WHAT IS EXPECTED> In the data that follows, find the line with "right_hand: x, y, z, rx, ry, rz"; transcribe it, every later line up to the one with "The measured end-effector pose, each", and that line as well, exactly and with no others.

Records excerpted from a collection
====================

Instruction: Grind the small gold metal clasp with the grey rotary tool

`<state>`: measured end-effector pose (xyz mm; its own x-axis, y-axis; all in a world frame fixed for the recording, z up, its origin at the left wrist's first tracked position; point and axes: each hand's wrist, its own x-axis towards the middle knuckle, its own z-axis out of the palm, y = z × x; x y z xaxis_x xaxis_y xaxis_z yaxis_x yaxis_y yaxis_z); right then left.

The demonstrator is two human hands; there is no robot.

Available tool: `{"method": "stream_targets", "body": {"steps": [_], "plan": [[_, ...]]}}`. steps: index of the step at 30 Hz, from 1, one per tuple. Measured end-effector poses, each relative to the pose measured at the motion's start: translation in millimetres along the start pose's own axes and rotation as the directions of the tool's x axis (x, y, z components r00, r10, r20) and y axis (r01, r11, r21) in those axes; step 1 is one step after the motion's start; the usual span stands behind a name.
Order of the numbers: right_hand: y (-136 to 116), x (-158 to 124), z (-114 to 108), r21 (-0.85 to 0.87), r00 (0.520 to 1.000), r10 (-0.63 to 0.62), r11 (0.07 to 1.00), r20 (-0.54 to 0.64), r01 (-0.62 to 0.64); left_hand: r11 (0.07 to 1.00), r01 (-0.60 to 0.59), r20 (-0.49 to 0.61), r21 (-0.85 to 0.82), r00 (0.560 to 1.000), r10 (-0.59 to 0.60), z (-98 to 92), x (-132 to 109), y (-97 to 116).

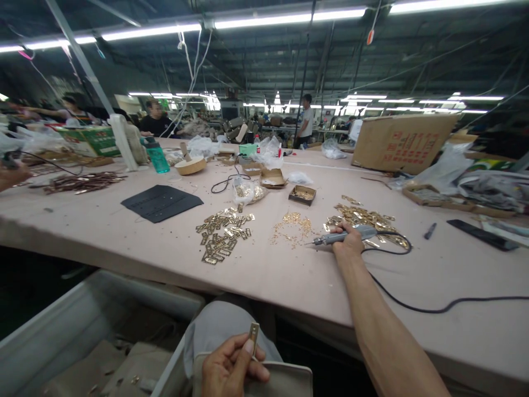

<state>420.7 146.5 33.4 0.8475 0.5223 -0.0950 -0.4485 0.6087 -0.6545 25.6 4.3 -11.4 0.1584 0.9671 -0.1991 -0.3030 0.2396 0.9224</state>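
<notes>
Low in front of me, my left hand (233, 364) pinches a small gold metal plate (253, 332) with a hole near its upper end. Under that hand, across my lap, lies a flat grey-beige panel (289, 379). Over the table my right hand (347, 238) wraps round a grey electric screwdriver (330, 239), its bit pointing left toward a scatter of tiny gold screws (295, 226). A heap of gold plates (363, 218) lies just behind the right hand. Further left is another pile of gold plates with cut-out centres (223, 234).
A black sheet (161, 202), a small box of gold bits (302, 195) and a teal bottle (157, 156) stand on the table (268, 292). The screwdriver's black cable (438, 310) runs off right. At lower left is a large grey bin (95, 309). Other people are further back; a person's hand (14, 175) shows at far left.
</notes>
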Motion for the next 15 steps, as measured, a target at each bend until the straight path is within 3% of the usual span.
{"method": "stream_targets", "body": {"steps": [8,15], "plan": [[-5.1,-12.3,3.3,0.006,0.992,-0.006,1.0,-0.125,0.006,1.0,-0.011,0.008,0.003,1.0,0.011,-1.8,-7.3,2.4],[-5.6,-10.6,1.8,-0.01,0.991,-0.016,1.0,-0.136,0.015,0.997,-0.042,0.025,0.062,0.999,0.041,-3.3,-9.8,4.9]]}}
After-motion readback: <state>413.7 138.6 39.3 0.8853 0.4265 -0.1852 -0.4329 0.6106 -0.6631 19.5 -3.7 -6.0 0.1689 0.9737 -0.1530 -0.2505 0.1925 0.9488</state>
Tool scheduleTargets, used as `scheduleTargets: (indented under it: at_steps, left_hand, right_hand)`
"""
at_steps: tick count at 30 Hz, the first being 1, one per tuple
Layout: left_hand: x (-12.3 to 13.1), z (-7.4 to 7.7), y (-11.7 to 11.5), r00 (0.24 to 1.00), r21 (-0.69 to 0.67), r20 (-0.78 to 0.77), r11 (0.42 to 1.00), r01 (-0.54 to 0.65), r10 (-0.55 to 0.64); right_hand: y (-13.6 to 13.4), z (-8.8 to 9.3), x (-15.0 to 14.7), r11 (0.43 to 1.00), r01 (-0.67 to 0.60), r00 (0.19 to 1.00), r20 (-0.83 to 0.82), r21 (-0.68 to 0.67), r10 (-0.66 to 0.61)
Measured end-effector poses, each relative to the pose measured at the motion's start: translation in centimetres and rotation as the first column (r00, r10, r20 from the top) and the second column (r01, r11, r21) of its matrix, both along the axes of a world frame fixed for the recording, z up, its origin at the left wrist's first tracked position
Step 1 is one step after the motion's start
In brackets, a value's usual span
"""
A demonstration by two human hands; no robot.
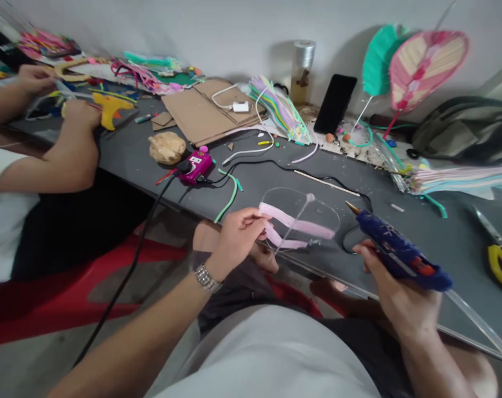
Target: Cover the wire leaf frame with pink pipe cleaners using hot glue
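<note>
My left hand (244,232), with a metal-band watch at the wrist, is closed in a pinch on the end of a fuzzy pink strip (298,223), which looks like joined pipe cleaners. The strip lies across a thin leaf-shaped wire frame (292,218) with a straight middle wire, held over the table's front edge. A second pink length slants below the first. My right hand (408,298) grips a blue glue gun (400,249), its brass nozzle pointing up and left, just right of the frame. A clear glue stick (478,320) sticks out of its back end.
Yellow-handled scissors (501,257) lie at the right. A purple power socket (196,166) with black cords, cardboard (205,116), pipe-cleaner bundles (281,108) and a leaning phone (336,104) stand behind. At left, a co-worker's hands (79,113) are near a yellow glue gun (110,110).
</note>
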State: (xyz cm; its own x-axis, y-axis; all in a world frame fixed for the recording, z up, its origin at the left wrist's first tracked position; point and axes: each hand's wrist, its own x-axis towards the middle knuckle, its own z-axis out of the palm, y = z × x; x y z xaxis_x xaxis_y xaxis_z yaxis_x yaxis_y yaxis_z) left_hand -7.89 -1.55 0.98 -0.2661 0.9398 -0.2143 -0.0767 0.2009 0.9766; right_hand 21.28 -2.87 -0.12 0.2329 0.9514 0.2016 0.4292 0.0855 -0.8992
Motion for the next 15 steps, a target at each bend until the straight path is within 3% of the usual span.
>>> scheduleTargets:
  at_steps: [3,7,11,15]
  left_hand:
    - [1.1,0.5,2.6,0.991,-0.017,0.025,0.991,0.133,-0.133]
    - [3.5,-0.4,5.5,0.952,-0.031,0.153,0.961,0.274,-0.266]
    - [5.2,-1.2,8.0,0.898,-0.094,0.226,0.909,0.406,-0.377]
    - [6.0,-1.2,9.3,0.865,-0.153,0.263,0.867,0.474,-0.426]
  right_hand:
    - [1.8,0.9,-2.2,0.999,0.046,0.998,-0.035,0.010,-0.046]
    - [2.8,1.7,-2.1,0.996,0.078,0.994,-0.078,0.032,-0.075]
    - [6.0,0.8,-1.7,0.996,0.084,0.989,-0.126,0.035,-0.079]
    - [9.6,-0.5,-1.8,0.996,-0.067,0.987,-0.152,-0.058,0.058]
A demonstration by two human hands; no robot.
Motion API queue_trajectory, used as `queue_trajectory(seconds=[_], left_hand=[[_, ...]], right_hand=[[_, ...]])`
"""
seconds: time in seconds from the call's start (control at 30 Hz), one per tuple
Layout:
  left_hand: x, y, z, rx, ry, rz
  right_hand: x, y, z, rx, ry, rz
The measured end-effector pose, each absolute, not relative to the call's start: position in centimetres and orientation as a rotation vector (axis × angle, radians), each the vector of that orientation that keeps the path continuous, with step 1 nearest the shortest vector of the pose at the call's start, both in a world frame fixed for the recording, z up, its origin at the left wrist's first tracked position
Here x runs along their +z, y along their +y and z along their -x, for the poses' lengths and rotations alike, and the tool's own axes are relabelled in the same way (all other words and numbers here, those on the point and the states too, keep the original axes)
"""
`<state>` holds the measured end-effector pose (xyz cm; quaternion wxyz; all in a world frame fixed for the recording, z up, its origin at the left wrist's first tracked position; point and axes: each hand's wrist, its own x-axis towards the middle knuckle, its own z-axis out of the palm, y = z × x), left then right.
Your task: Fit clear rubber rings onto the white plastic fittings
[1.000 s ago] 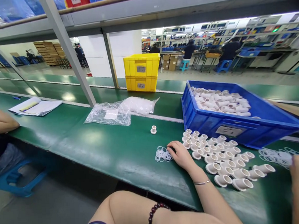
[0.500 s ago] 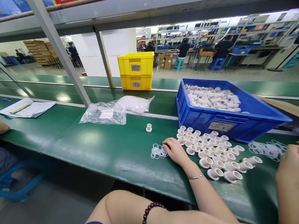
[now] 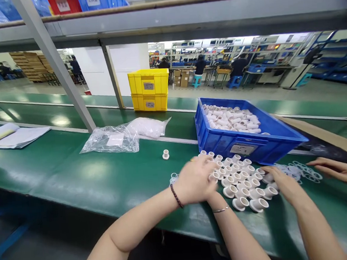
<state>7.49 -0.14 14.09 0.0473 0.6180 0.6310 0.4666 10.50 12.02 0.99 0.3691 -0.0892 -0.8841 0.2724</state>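
My left hand, with a dark bead bracelet at its wrist, reaches across the near-left end of a group of white flanged plastic sleeves. Motion smears its fingers, so any grip is unclear. Beneath it lies my right hand, mostly covered; a silver bangle circles that wrist. A small heap of thin clear rings shows just left of my hands, partly hidden by the left one. One single flanged sleeve stands upright apart from the group.
A blue bin full of white sleeves stands behind the group. At right, a co-worker's two hands are near sleeves and another ring heap. Plastic bags, yellow crates and papers sit on the green bench.
My left hand has come up over my right hand and the sleeves. The co-worker's hands have parted, one moving left to the sleeves. The whole view has shifted.
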Motion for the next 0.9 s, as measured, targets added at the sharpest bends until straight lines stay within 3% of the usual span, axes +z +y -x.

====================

PROBLEM SOLUTION>
  right_hand: x, y, z, rx, ry, rz
The measured end-effector pose, each absolute, not relative to the call's start: position in centimetres and orientation as a rotation vector (axis × angle, radians), each the vector of that orientation that keeps the path continuous, with step 1 nearest the shortest vector of the pose at the call's start, both in a world frame fixed for the recording, z up, its origin at the left wrist's first tracked position

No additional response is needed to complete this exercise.